(Task instructions):
Check which lines of the entries that follow hold "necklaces", then give the number of those lines and nothing more.

(Data under study):

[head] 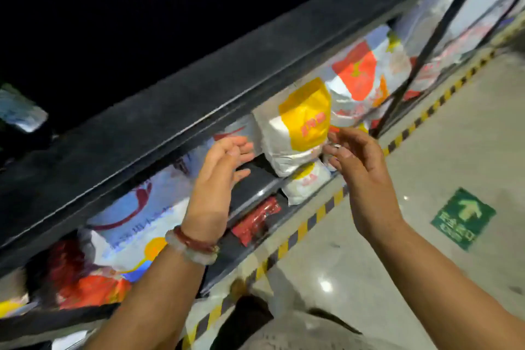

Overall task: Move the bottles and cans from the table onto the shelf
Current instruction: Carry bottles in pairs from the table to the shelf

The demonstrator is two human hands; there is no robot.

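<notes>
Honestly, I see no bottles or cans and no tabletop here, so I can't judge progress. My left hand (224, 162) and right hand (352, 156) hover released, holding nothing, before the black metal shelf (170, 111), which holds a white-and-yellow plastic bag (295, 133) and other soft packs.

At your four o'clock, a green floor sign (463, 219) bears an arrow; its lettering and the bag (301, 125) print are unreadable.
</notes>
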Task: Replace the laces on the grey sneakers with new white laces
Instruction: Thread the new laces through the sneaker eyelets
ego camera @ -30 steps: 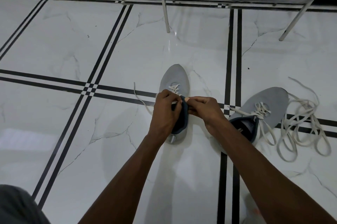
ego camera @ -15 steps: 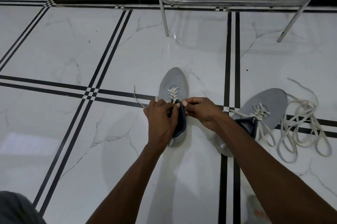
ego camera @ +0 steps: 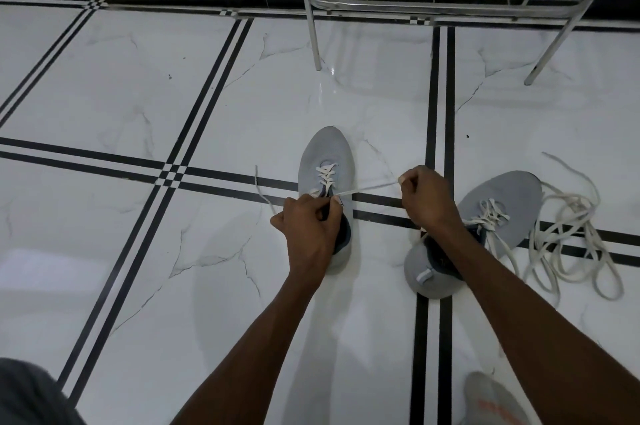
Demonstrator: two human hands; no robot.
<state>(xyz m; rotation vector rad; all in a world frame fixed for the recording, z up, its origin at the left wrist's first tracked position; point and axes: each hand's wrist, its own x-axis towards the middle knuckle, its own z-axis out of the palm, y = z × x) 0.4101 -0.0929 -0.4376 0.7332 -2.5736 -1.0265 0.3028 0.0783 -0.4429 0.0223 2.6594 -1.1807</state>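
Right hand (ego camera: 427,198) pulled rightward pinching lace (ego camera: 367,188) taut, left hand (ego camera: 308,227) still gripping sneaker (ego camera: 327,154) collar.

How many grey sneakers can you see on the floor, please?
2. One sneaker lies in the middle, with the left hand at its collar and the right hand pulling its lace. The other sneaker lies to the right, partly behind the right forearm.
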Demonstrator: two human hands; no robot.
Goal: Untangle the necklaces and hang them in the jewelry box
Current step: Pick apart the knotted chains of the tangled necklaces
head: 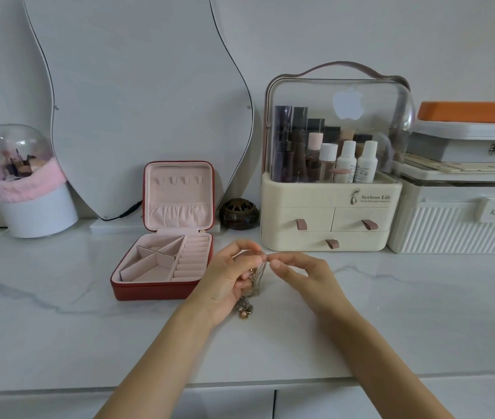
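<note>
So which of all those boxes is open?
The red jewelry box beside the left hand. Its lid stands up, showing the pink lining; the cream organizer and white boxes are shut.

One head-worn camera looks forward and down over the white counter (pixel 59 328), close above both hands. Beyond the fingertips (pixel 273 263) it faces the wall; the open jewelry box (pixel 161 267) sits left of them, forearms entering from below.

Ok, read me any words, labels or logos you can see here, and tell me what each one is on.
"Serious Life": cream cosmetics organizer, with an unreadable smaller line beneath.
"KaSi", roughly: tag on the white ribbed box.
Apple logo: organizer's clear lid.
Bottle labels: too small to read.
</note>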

(Final answer):
2